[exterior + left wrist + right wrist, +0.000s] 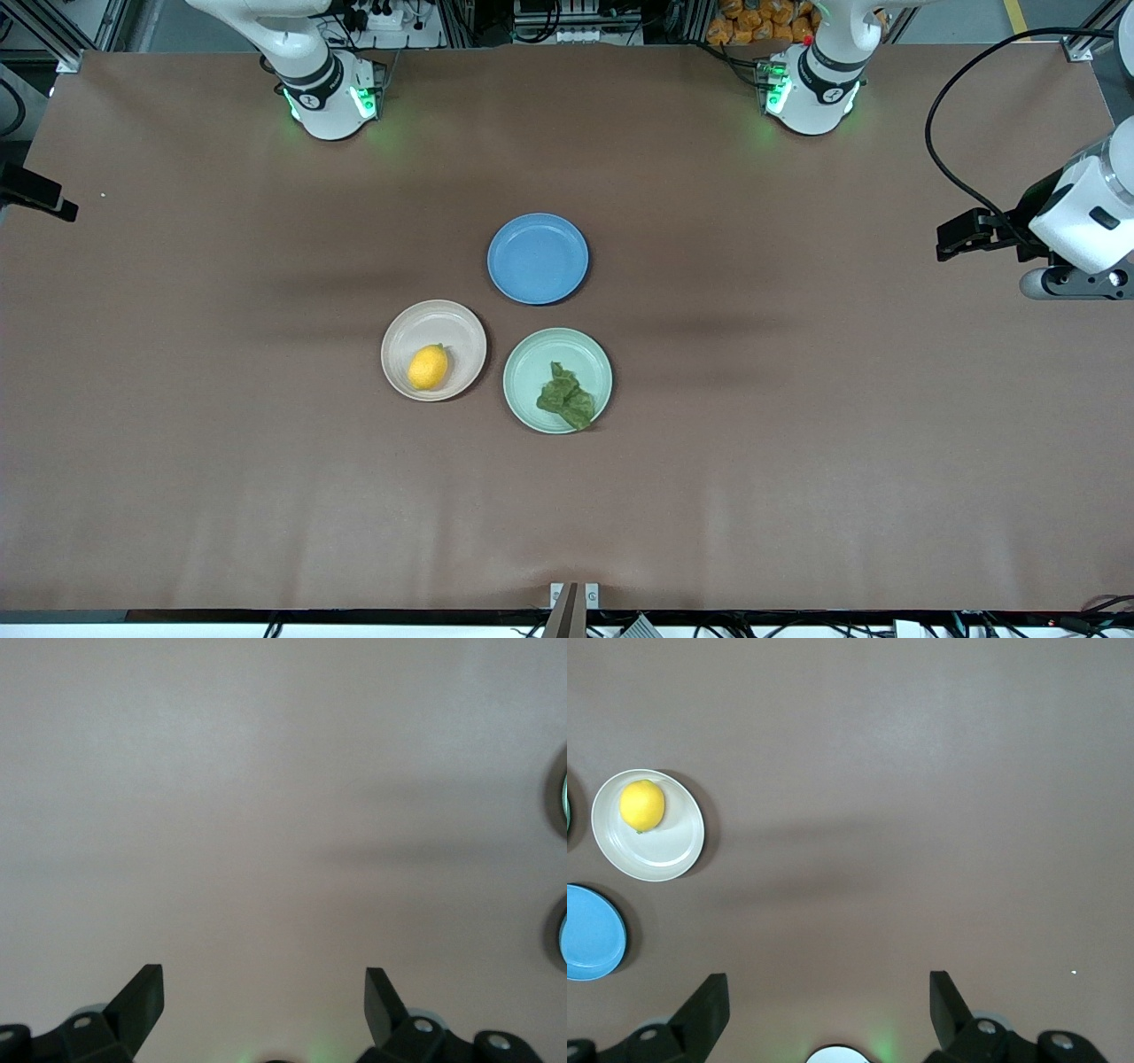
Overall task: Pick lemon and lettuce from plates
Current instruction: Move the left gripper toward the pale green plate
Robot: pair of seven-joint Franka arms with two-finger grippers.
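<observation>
Both claws wide, high over table

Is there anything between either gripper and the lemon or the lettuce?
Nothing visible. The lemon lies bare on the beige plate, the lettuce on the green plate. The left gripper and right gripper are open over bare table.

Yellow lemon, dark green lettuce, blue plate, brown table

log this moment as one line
lemon: on beige plate | lettuce: on green plate | both tools: open, empty
</observation>
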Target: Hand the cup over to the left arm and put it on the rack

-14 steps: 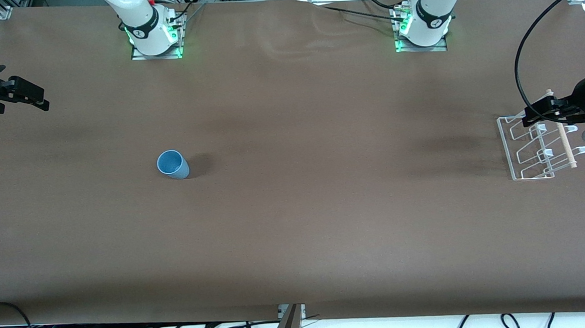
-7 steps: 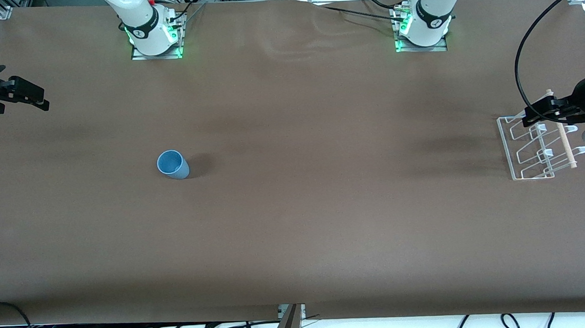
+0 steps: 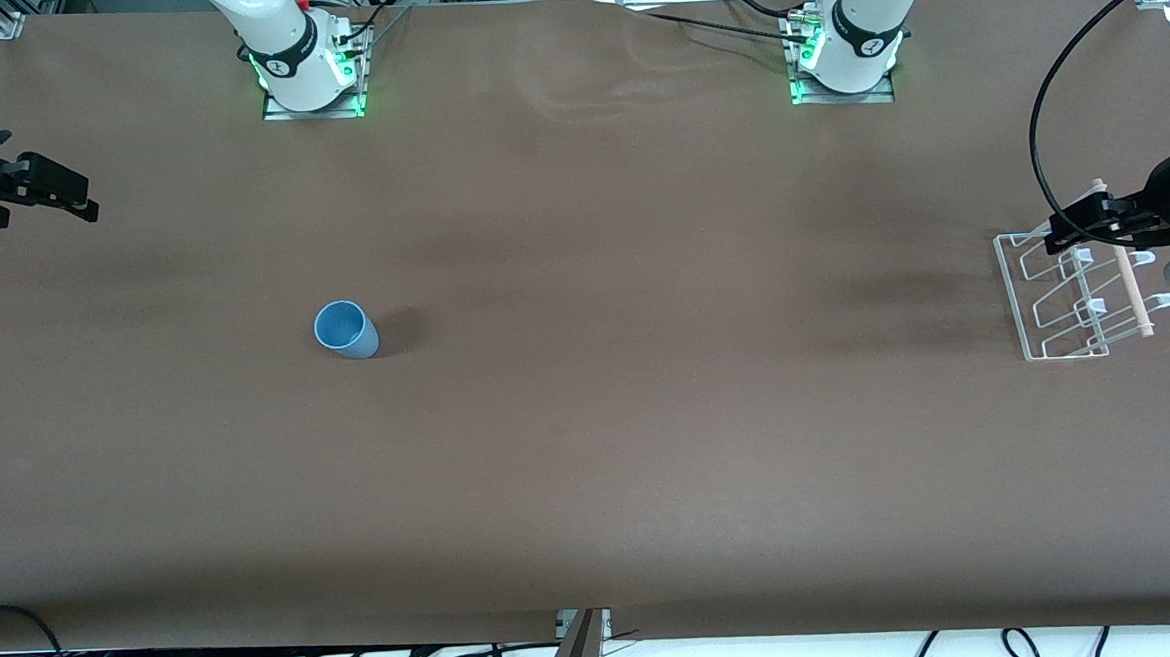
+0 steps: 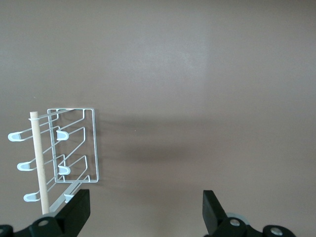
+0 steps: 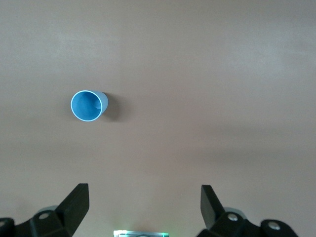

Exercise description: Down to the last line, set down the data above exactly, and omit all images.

Answer:
[exterior + left wrist + right wrist, +0.000s] 
Overall task: Pick lemon and lettuce from plates
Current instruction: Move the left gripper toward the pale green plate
Robot: pair of seven-joint Franka arms with two-finger grippers.
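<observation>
Both claws wide, high over table

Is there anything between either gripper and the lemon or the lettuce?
Nothing visible. The lemon lies bare on the beige plate, the lettuce on the green plate. The left gripper and right gripper are open over bare table.

Yellow lemon, dark green lettuce, blue plate, brown table

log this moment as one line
lemon: on beige plate | lettuce: on green plate | both tools: open, empty
</observation>
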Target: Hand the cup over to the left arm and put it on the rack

-14 steps: 
-7 steps: 
+0 steps: 
+0 steps: 
+0 steps: 

With this, the exercise has been completed.